Son of The 215: I hit and quit. One take. It also depends on the vibe. If I’m in there with a producer, he puts a beat on, and we start drawing from scratch, anything can happen. Or maybe I get a beat sent to me, and I write to it. I work good under pressure too. I did a song, “New Philly” not long ago, from scratch. Song of the year that was, from the New Jersey Indie Music Festival. I can go both ways.
A.D. Amorosi: Are you hooked into RocNation now?
Son of The 215: I have a distribution deal with a company called EQ Distro. I don’t like to wave the RocNation flag too much, but that is Jay-Z’s distribution company, also named Equity, Roc Nation’s indie distribution company. Also, my big bro Freeway has his Freedom Thinkers Academy Label disturbed through RocNation, so I got a lot of RocNation ties. Free’s down with Adam Sandler right now doing that Hustle film. He and Beanie (Sigel). I was supposed to be down there too in South Philly, but I’m tied up up North. They deserve their shot in the film. They deserve their flowers. Especially Freeway. He’s been holding us down for years.

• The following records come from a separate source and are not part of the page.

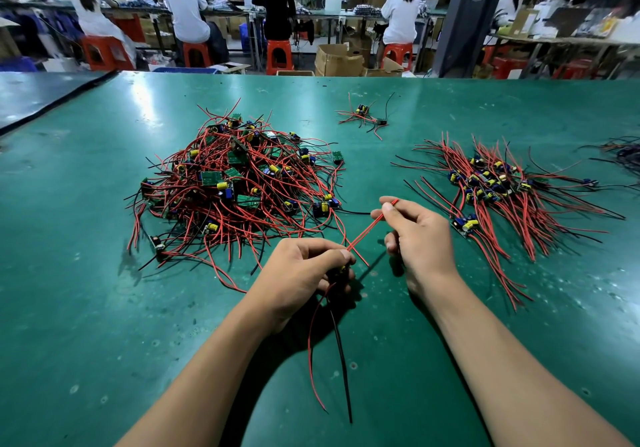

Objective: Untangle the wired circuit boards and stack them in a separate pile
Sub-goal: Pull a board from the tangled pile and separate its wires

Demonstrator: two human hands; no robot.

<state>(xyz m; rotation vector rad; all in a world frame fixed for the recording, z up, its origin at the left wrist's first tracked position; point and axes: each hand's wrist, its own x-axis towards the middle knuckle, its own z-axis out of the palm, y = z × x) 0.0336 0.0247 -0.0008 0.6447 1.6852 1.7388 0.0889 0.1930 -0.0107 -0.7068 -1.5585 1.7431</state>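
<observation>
The left hand, low in the centre of the frame, grips one small circuit board, which is almost hidden under its curled fingers. The right hand, just to the right of it, pinches the ends of the two red wires that run tight from this board, so the hands are apart, with the wires stretched between them. I think the main danger is too strong a pull: the wires are thin, and a hard tug could tear one from its solder point. A second danger is a loose red end from the tangled pile, in the centre left, which crosses close under the stretched pair; if it is caught, carrying the board to the right could drag the pile along. One more red wire and one black wire trail from the left hand toward the bottom edge, and they could hook on the sorted pile, at the right, when the board is laid there. For the count: two hands; one held board with four wires that I can see, three red and one black; one tangled pile and one sorted pile, each with too many boards to count surely; one small group of what seems to be two boards at the upper centre; and part of a further heap at the right edge, all on the green surface.
</observation>
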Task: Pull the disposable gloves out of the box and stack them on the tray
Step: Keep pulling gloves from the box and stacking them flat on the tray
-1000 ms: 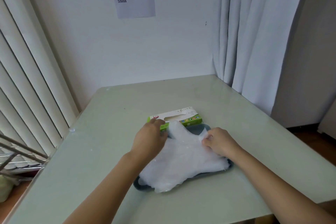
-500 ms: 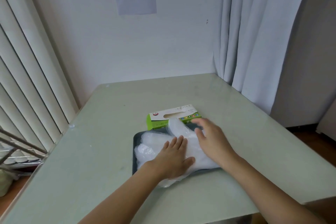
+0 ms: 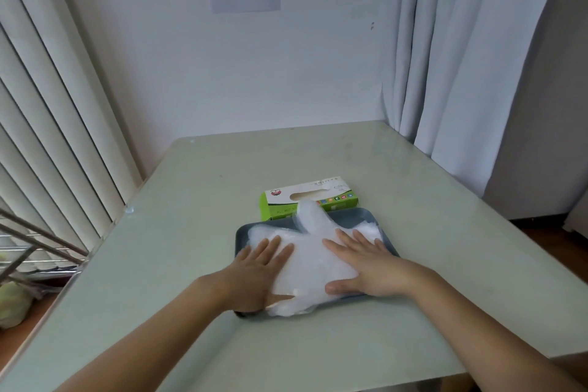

A.D. Amorosi: Freeway is special. He gave you the co-sign.
Son of The 215: Me hooking up with Free, the legend, the G.O.A.T., and me being a young G.O.A.T., a son of The 215, it made perfect sense for him to be the one to give me the stamp. To say that I’m one of the next guys to come of the city.
A.D. Amorosi: So, young G.O.A.T., what is all that you have coming next? I know “Veterans Day 2” is out there, and strong.
Son of The 215: I was born on Veterans Day, November, 11. 11, 11. Lot of signs in my life. I just put out a mixtape dedicated to Freeway and his first album “Philadelphia Freeway”, called “The FREEstyles”. I do some covers and drop some original beats, all in tribute to my O.G., just to say thanks. For opening the doors and being a mentor and a big brother. I wanted to pay homage to the mixtape era, too. A lot of cats don’t do that. That’s also on Free’s label, all major platforms as well as my imprint 215 LLC. I got, “New Philly pt.2” with Suzanne Christine, and she’s worked with Patti Labelle and Gamble and Huff. Me and Free are back in the lab, plus I’m working on my next full-length album, “Success or Nothing”. I’m just working. Building up my fan base. Doing it all for Philly. The 215.
A.D. Amorosi: And the motto? Your motto?
Son of The 215: For the city by the city. Success or Nothing. That’s my name: S O N.